» **EXERCISE BRIEF**:
Your answer must be an exact copy of the entries below, with no pictures in it.

» **THE INPUT**:
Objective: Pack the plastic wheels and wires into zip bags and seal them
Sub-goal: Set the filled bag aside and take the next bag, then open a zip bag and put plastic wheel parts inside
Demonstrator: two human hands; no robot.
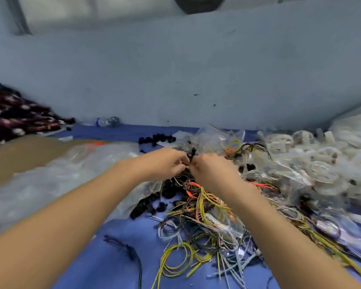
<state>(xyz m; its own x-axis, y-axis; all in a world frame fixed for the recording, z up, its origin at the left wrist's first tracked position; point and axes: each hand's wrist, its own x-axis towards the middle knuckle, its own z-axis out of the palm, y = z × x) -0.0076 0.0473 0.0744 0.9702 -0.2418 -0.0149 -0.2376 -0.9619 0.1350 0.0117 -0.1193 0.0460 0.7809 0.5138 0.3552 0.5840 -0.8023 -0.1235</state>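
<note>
Pinching at a small bundle drawn from the wires, the left hand and the right hand are meeting knuckle to knuckle at frame centre. Each grip is closing tight, fingers curling inward onto thin strands that are trailing down into the pile; motion blur is hiding exactly which strands.

Judgement: the wires are behaving as light, limp and springy, and they are snagging on one another. Taking hold at the middle of a coiled bunch is looking better than pulling on a loose end, which would be dragging the whole tangle along.

Black plastic wheels are lying heaped just left of the tangle, under the forearms. These are looking small, hard and prone to rolling, so scooping is suiting them better than picking singly.

Filled zip bags are piling up at centre right. A clear plastic sheet is spreading at left over brown cardboard. Everything is resting on a blue sheet. A bottle and a patterned cloth are lying at upper left by the wall.
</note>
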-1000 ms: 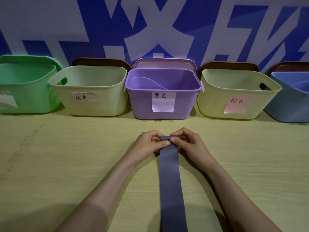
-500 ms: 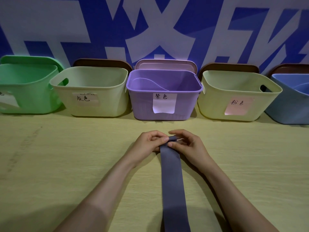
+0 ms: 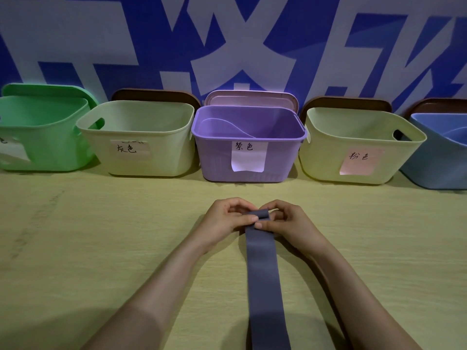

» **SOLUTION TO THIS TASK**:
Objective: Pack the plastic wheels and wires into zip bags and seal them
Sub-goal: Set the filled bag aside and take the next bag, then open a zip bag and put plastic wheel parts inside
Demonstrator: two human hands; no robot.
<state>(xyz m; its own x-axis, y-axis; all in a world frame fixed for the recording, z up, its origin at the left wrist's first tracked position; point and axes: each hand's wrist, its own x-axis towards the middle knuckle, its own z-axis out of the palm, y = z × x) -0.0076 0.0473 0.0744 0.9702 -0.2418 -0.0149 -0.2376 -0.9619 0.1350 0.0117 -0.1193 0.0460 0.7809 0.5138 0.3552 0.5840 -0.8023 -0.1235</state>
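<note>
Pinching at a small bundle drawn from the wires, the left hand and the right hand are meeting knuckle to knuckle at frame centre. Each grip is closing tight, fingers curling inward onto thin strands that are trailing down into the pile; motion blur is hiding exactly which strands.

Judgement: the wires are behaving as light, limp and springy, and they are snagging on one another. Taking hold at the middle of a coiled bunch is looking better than pulling on a loose end, which would be dragging the whole tangle along.

Black plastic wheels are lying heaped just left of the tangle, under the forearms. These are looking small, hard and prone to rolling, so scooping is suiting them better than picking singly.

Filled zip bags are piling up at centre right. A clear plastic sheet is spreading at left over brown cardboard. Everything is resting on a blue sheet. A bottle and a patterned cloth are lying at upper left by the wall.
</note>
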-1000 ms: 
-500 ms: 
+0 ms: 

This exercise calls for no further output.